Camera Bits
Testbericht: Camera Bits Photo Mechanic 4.4
2006-02-08 "Ein Bild sagt mehr als tausend Worte" – das ist ein oft bemühter Spruch. Doch wie mit Worten die Bilder auf der Festplatte finden, wo doch der Bildinhalt in Pixeln beschrieben ist? Ohne Verschlagwortung geht hier gar nichts. Der Bildbrowser Photo Mechanic ist ein Spezialist in diesem Metier und bei vielen Sport- und Agenturfotografen die erste Software, mit der ihre frisch geschossenen Aufnahmen in Kontakt kommen. (Mike Schelhorn)
Photo Mechanic 4.4.1.1 ist ein Bildbrowser für Digitalkamerabilder in den
Formaten RAW, JPEG und TIFF und zusätzlich PSD, dessen Schwerpunkt auf dem
Editieren von deskriptiven Bildinformationen liegt. In anderen Worten: Das
Programm hat seinen Bearbeitungsschwerpunkt im Erstellen, Auszeichnen und
Verwalten von Textinformationen für Kamera-Bilddaten sowie der Bildsuche
anhand dieser Stichwörter und Bildbeschreibungen. Die für Digitalbilder
üblichen "Container" für solche Textinformationen sind dabei EXIF, IPTC und
mit zunehmender Bedeutung auch XMP, das Metadatengerüst von Adobe. Nun gibt
es auch viele andere Programme, die die Verschlagwortung beherrschen,
beispielsweise Adobe Bridge, Canto Cumulus oder iView Media Pro. Viel
Konkurrenz also für ein Programm, das außer Bilder zu sichten, bewerten,
sortieren und verschlagworten auf den ersten Blick sonst nichts Weiteres
kann. Doch das Funktionsprinzip von Photo Mechanic ist klar und auf
praktische Alltagsbedürfnisse abgestimmt.
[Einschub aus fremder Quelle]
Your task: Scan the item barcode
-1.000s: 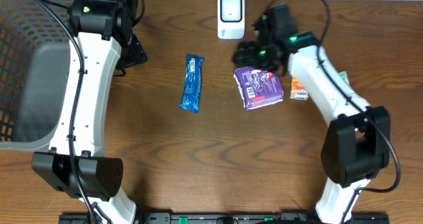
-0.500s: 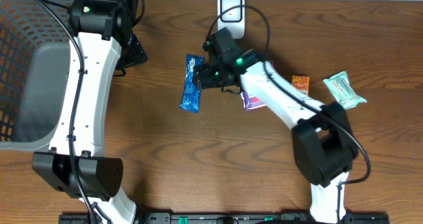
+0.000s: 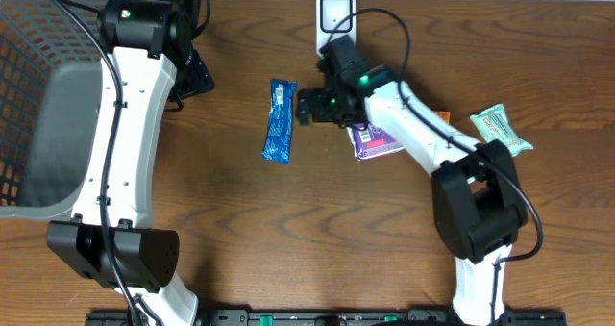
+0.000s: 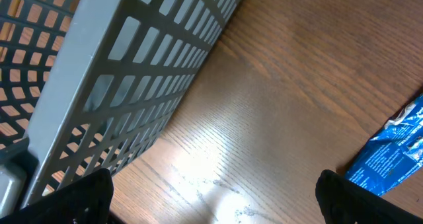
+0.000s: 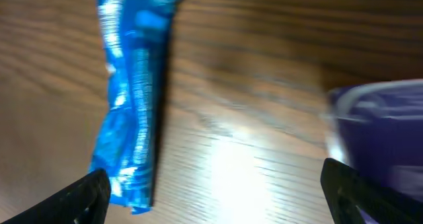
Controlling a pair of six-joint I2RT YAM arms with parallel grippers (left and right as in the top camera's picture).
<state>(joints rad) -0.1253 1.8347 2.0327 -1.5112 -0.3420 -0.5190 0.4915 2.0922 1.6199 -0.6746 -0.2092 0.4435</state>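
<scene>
My right gripper (image 3: 306, 107) has backed slightly rightward off the blue packet (image 3: 279, 121), its jaws spread wide and empty. The blue packet lies unmoved, left of centre, and the purple packet (image 3: 377, 141) is just right. My left gripper (image 4: 218, 194) stays spread beside the basket (image 4: 132, 72).

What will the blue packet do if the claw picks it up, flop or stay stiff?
It will probably flop a bit: the blue packet is a long, thin, crinkled wrapper. It looks light, lying flat on the table, so it won't roll. Its shiny surface may be slippery, so a push would likely make it slide.
</scene>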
Nicht umsonst nutzen mehr als zwei
Drittel der US-amerikanischen Sportfotografen und Nachrichtenagenturen (bei
denen alles schnell gehen muss) diese Software des Herstellers Camera Bits.
Seinen
Haupteinsatz findet Photo Mechanic bereits beim Transferieren der Aufnahmen
von der Speicherkarte der Kamera zur Festplatte des Computers. Bei diesem
Vorgang kann der Anwender schon im Voraus eine IPTC-Schlagwortvorlage
vorbereiten. Beim Transfer werden diese IPTC-Informationen dann automatisch
den übertragenen Bilddaten als Metadaten angehängt. In einem "Ingest" (zu
deutsch etwa "Aufnehmen", "Einverleiben") benannten Dialog wählt man die
Speicherkarte als Ausgangsverzeichnis; auf Wunsch lässt sich dabei die auf
der Karte vorhandene Ordnerstruktur auflösen, so dass nur die Bilddateien
übertragen werden. Als Zielordner können gleich zwei verschiedene
Verzeichnisse gewählt werden, so speichert man gleich beim Import der
Bilddateien diese als Backup auf einem weiteren Volume. Neben der
Umbenennung der Dateinamen kommt nun auch die oben erwähnte
IPTC-Schlagwortvorlage ins Spiel. Mit der dafür aktivierten Option werden
die IPTC-Metadaten den transferierten Bilddaten einverleibt oder als
XMP-Dateien den Bildern zugeordnet. Dies macht soweit Sinn, wie man alle auf
der Speicherkarte vorhandenen Aufnahmen zusammen verschlagworten kann,
beispielsweise Fotograf, Copyright oder Credits. Eine
Besonderheit der IPTC-Schlagwortvorlage ist es, dass man hier auch
EXIF-Informationen als Variablen herauslösen und in die IPTC-Informationen
übertragen oder zur Dateiumbenennung verwenden kann. Damit lässt sich
beispielsweise das Aufnahmedatum in den Dateinamen einbeziehen. Nach der
Übertragung und ersten IPTC-Auszeichnung der Bilddaten kann man nun einzelne
Bilder oder Sequenzen mit weiteren Schlagworten versehen. Das ist zwar
arbeitsaufwändig, aber für Profifotografen oft unerlässlich. Photo Mechanic
bietet dafür jedenfalls mehr Komfort und Tempo als viele andere Lösungen zur
Verschlagwortung, und das große Dialogfenster mit Aufklappmenüs für häufig
verwendete Stichwörter ist sehr komfortabel.
Als
Bildbetrachter ist Photo Mechanic sehr schnell (PM_Contactsheet.jpg). Seine
Kontaktabzüge zeigen die Bilddateien vorhandener Ordner auf den verfügbaren
Laufwerken, allerdings werden dabei Inhalte von Unterordnern nicht mit
angezeigt. Geht man mit dem Mauszeiger auf eine Bildvorschau, kann man das
Bild rotieren (jedoch nur für die Vorschau), markieren, das
IPTC-Stichwort-Dialogfenster aufrufen oder eine vergrößerte Vorschau
aktivieren. Seit Version 4 sind die Vorschaubilder skalierbar, und auch die
allermeisten RAW-Dateiformate werden flott angezeigt. Letzteres liegt daran,
dass Photo Mechanic die in den meisten RAW-Formaten eingebetteten
JPEG-Vorschauinformationen extrahiert. Bei einigen RAW-Formaten,
beispielsweise von der Olympus C-8080 WZ, treten dabei jedoch Probleme auf.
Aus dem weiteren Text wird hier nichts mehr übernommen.